## Task brief
Give back each line of the listing below that contains the string "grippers".

Information supplied Start Marker

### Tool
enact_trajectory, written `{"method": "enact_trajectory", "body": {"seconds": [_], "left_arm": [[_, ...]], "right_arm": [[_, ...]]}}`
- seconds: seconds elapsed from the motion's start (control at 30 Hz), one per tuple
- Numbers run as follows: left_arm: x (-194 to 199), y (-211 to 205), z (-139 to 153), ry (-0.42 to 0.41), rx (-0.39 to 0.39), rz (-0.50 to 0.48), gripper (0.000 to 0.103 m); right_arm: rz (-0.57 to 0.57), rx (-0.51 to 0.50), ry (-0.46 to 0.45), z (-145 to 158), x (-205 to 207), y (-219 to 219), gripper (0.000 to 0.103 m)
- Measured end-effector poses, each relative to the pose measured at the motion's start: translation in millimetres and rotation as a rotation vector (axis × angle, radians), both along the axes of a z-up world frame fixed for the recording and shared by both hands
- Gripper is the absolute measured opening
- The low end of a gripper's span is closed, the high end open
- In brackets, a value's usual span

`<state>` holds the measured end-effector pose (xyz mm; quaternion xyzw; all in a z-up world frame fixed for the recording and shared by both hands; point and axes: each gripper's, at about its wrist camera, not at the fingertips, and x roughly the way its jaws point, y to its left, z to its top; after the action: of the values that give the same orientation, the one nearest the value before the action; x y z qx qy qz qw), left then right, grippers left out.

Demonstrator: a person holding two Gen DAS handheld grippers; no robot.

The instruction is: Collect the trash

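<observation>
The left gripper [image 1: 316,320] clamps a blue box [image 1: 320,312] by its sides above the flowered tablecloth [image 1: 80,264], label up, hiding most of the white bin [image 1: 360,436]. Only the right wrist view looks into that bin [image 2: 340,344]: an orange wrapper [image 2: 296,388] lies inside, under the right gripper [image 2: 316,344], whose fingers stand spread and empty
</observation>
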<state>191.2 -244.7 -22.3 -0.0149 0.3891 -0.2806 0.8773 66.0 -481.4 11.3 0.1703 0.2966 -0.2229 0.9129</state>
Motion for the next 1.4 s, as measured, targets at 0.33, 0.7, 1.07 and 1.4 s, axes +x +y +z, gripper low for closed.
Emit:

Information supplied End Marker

## Finished exercise
`<state>` holds the measured end-effector pose (xyz mm; quaternion xyzw; all in a z-up world frame fixed for the recording and shared by both hands; point and axes: each gripper's, at about its wrist camera, not at the fingertips, and x roughly the way its jaws point, y to its left, z to its top; after the action: of the values that give the same orientation, the one nearest the value before the action; x y z qx qy qz qw), left then right, grippers left out.
Demonstrator: a person holding two Gen DAS handheld grippers; no robot.

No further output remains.